Authors: Smeltzer, MS, Beenken, KE, Zharov, V, Galanzha, EILittle Rock, AR
Title: A nanotherapeutic approach to combating Staphylococcus aureus biofilm-associated infection
Purpose: The purpose of this study was to explore the use of laser-induced photoacoustic effects for the targeted, physical destruction of viable Staphylococcus aureus cells irrespective of their metabolic status.
Methods: We investigated the use of gold nanoparticles as a means of accomplishing the laser-induced physical destruction of Staphylococcus aureus irrespective of its metabolic status. The selective targeting of S. aureus was performed using a monoclonal antibody to one of the major surface-clustered proteins, protein A (spa), which is linked to the peptidoglycan portion of the cell wall. For these experiments, an S. aureus osteomyelitis isolate (UAMS-1) was cultured aerobically in tryptic soy broth and grown aerobically 16 h at 37°C. Cells were harvested by centrifugation, resuspended in sterile PBS to a concentration of 2×108 cells/ml, and incubated with a diluted (1:100) monoclonal anti-Protein A antibody (Sigma, St. Louis, MO) for 1.5 h at room temperature with constant rotation. The bacteria were washed once with PBS for 5 min at 16,100 × g and then incubated with a secondary goat anti-mouse IgG (H+L) conjugated with 10, 20, or 40 nm gold particles for 1 h at room temperature. For control purposes, UAMS-1 was incubated with unconjugated 10, 20, and 40 nm colloidal gold particles or with IgG conjugated gold particles without primary anti-Spa Abs. Specificity of the primary and secondary gold-conjugated Abs to protein-A was demonstrated by using Alexa Fluor 488-labeled chicken anti-mouse IgG and Alexa Fluor 594-labeled chicken anti-goat IgG antibodies.S. aureus samples with or without gold nanoparticles were irradiated in an optical cuvette with quartz windows using a Medlite IV Nd:YAG laser in Q-switched mode with wavelengths of 532 nm and a 12-ns pulse width. Laser-induced bacterial damage observed at different laser fluences and nanoparticle sizes was verified by optical transmission, electron microscopy, and conventional viability testing
Results: Application of laser energy led to localized heating and bubble formation around gold nanoparticles due to the overheating of the surrounding liquid layer. High temperatures and, especially, bubble-formation phenomena around attached nanoparticles caused physical damage to the bacterium as confirmed by TEM images. At relatively low laser energies, we observed a very slight penetration of nanoparticles in the cell wall compared to the control without laser exposure. Higher laser energies, or the formation of nanoclusters, led to a deeper penetration of nanoparticles inside the bacterial wall. High laser energy and/or formation of nanoclusters coupled with multi-pulse exposure produced local cell-wall damage and finally complete bacterial disintegration, which can also be seen using optical imaging. These data demonstrate that, despite the relatively high thickness and density of the bacterial cell wall, laser-induced thermal and bubble formation around nanoparticles may potentially cause irreparable damage to bacteria.

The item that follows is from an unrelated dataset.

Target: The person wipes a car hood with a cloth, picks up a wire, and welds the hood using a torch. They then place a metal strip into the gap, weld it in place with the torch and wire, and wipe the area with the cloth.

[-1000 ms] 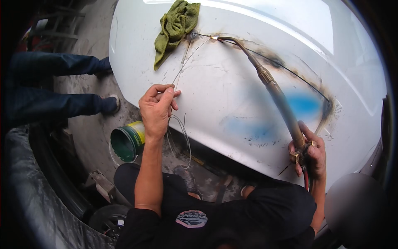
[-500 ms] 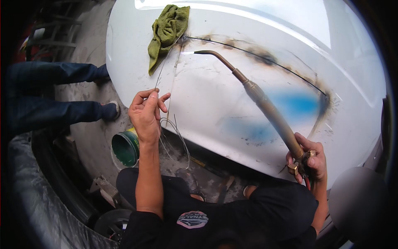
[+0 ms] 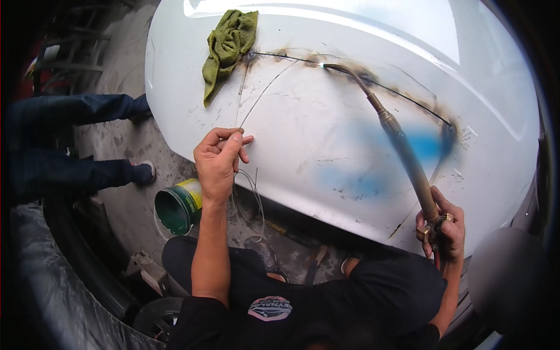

Discuassion and Conclusion: In general, our research is a preliminary step toward developing integrated nanomedicine, which combines nanotherapeutics with simultaneous nanodiagnostics for guiding and optimization of thermal-based laser treatment. We demonstrate that this photothermal (PT) technique is a powerful tool that can be used to monitor thermal and accompanied effects at broad temperature ranges from a few degrees (diagnostics) to several hundred or thousand degrees (therapeutics). We believe this approach may be applicable as a therapeutic strategy for infections caused by other types of bacteria, and potentially viral infections (e.g., hepatitis), since both can be labeled with gold nanoparticles. Current efforts are directed at assessing the utility of this technique in vivo with a specific emphasis on biofilm-associated infections including infections of implanted medical devices (e.g. orthopaedic implants).